Report every line below that has the string "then" in it.

─── Dataset excerpts ───

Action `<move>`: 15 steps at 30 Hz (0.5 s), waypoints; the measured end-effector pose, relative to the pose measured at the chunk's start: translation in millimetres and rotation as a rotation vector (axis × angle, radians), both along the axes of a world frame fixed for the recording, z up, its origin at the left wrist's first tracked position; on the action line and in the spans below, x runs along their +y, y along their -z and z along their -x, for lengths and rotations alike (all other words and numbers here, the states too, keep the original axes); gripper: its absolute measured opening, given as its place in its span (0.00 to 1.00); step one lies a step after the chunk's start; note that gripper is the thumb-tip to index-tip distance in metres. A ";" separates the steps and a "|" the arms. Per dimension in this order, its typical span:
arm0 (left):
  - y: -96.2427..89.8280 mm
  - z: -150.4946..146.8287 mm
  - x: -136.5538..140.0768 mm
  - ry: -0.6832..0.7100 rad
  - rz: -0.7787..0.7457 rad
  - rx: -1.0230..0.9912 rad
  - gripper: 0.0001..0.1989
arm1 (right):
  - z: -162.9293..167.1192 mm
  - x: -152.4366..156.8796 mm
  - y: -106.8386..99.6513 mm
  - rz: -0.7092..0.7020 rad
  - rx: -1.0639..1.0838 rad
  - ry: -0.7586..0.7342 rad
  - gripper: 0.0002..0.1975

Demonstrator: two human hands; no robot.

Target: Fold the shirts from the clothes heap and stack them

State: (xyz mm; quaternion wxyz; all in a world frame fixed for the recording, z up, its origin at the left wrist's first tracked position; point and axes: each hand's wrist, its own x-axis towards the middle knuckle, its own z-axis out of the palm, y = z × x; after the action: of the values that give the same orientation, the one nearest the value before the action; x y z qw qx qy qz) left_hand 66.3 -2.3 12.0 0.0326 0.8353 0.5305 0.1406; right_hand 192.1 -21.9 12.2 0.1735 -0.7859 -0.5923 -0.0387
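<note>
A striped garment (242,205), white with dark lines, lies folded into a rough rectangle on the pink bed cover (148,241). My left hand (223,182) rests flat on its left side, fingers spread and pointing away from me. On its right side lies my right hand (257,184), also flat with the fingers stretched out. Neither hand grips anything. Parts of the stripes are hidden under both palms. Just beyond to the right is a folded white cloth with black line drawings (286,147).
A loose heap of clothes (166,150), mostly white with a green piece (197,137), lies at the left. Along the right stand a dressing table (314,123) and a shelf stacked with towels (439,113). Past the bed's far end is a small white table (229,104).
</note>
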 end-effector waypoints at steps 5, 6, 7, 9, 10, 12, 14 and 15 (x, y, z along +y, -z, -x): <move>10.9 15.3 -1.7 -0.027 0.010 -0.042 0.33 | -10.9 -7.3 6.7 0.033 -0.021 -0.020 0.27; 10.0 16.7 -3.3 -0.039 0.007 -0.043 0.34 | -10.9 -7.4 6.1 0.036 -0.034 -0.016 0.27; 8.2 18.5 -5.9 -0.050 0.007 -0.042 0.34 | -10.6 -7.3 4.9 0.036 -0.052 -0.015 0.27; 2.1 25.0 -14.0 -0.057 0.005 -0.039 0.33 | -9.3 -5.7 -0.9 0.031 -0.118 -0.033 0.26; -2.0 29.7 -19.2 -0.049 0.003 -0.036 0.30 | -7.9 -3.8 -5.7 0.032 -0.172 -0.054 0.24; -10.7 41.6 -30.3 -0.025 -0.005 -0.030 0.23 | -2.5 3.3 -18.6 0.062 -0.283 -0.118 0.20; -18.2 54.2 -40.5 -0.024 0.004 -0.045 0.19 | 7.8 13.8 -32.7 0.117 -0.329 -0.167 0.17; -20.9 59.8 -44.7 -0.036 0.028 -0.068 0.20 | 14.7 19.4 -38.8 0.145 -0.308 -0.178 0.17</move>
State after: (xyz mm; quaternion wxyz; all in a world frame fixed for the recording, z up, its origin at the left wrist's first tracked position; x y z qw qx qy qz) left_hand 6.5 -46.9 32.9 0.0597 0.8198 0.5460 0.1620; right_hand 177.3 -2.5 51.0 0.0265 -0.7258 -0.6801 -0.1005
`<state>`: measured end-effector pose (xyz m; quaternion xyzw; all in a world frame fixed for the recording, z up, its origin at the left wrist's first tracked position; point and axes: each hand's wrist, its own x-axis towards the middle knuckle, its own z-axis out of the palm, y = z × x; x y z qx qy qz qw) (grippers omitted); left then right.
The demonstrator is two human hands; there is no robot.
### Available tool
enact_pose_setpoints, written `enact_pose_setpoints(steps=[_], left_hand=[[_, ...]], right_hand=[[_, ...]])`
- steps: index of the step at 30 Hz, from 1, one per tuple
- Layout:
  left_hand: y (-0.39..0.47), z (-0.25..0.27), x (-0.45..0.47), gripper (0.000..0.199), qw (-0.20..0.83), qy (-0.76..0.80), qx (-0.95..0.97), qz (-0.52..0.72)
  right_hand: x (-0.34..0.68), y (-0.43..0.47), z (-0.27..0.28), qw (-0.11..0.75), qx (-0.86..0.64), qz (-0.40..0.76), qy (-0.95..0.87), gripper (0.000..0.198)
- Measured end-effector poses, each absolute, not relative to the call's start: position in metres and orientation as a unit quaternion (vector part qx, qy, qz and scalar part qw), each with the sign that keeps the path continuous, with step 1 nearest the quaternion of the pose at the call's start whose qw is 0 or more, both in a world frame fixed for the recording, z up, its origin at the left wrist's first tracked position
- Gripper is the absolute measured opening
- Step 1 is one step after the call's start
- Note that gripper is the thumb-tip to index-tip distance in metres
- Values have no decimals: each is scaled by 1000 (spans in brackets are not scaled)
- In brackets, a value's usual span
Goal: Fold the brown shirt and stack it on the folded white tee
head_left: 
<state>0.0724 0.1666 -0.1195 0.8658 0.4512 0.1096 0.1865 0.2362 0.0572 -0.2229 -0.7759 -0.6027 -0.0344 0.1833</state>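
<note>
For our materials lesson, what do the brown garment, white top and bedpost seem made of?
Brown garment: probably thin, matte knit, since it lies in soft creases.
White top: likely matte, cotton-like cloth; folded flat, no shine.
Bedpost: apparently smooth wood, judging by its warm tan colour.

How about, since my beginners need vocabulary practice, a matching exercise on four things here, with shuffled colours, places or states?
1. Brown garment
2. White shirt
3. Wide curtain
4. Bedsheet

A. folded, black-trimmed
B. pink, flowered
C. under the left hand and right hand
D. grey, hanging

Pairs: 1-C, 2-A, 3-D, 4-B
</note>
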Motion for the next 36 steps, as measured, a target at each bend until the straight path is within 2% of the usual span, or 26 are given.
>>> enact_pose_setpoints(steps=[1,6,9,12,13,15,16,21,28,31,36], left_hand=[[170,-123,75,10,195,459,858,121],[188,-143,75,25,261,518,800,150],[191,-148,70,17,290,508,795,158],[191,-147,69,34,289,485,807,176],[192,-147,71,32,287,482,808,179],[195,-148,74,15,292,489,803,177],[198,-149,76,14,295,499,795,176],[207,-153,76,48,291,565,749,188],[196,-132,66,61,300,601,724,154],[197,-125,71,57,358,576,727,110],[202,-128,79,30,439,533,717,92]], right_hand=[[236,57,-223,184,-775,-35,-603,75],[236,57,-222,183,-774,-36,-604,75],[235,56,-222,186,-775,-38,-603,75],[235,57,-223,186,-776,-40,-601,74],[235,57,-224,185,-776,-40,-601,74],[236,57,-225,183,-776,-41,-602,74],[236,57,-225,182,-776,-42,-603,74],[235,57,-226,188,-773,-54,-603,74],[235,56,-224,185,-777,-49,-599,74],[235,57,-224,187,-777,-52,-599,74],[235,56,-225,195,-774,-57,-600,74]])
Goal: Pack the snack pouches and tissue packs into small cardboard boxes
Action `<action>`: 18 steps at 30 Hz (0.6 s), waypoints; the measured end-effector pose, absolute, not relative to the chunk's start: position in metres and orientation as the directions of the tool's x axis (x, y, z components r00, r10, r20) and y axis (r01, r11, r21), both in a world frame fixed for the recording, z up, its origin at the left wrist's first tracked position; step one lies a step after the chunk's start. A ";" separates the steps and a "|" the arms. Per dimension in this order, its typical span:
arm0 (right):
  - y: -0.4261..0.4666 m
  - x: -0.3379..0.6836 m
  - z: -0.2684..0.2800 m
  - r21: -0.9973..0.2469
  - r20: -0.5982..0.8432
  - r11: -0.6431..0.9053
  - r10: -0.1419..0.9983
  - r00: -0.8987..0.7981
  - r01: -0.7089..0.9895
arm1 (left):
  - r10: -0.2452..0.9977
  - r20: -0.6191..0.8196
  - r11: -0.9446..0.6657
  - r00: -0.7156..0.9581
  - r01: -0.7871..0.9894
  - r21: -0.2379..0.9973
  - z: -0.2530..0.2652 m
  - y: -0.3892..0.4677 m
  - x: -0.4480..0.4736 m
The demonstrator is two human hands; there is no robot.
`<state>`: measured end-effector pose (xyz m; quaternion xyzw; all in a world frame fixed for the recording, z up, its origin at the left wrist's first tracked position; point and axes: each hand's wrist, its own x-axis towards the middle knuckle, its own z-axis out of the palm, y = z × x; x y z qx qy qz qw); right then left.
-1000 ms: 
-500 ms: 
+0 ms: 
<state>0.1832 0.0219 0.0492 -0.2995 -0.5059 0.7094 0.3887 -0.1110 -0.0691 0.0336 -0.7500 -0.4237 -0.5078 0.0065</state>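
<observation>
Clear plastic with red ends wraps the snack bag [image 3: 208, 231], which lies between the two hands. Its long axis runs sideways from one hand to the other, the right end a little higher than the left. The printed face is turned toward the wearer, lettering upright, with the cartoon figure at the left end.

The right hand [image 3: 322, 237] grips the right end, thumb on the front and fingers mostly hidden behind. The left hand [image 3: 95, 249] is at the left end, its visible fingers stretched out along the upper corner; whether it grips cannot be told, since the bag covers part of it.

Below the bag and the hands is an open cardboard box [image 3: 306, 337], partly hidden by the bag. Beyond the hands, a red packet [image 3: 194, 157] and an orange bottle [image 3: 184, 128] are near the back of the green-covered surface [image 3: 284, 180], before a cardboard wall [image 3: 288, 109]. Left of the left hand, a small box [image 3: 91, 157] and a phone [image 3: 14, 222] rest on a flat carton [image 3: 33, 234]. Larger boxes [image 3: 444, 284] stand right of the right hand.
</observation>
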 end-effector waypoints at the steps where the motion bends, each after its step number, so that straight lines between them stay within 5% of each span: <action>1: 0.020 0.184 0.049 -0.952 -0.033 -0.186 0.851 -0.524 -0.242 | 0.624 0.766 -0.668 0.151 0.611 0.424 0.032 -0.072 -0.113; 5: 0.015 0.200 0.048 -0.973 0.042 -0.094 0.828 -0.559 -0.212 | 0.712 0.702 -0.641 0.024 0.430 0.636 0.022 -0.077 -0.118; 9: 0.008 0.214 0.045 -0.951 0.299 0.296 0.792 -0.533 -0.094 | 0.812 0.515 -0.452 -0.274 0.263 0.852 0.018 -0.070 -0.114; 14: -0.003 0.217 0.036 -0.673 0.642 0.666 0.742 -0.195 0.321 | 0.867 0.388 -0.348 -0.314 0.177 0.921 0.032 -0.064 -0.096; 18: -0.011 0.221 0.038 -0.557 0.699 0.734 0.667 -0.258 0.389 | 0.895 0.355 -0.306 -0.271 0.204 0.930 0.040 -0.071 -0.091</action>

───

= Output of the task =
`<state>`: measured end-effector pose (xyz m; quaternion xyzw; all in a world frame fixed for the recording, z up, its origin at the left wrist's first tracked position; point and axes: each hand's wrist, its own x-axis towards the middle knuckle, its own z-axis out of the palm, y = z × x; x y z qx qy qz qw) (grippers omitted); left then right.
`<state>`: measured end-effector pose (xyz m; quaternion xyzw; all in a world frame fixed for the recording, z up, its origin at the left wrist's first tracked position; point and axes: each hand's wrist, its own x-axis towards the middle knuckle, its own z-axis out of the palm, y = z × x; x y z qx qy qz qw); right then left.

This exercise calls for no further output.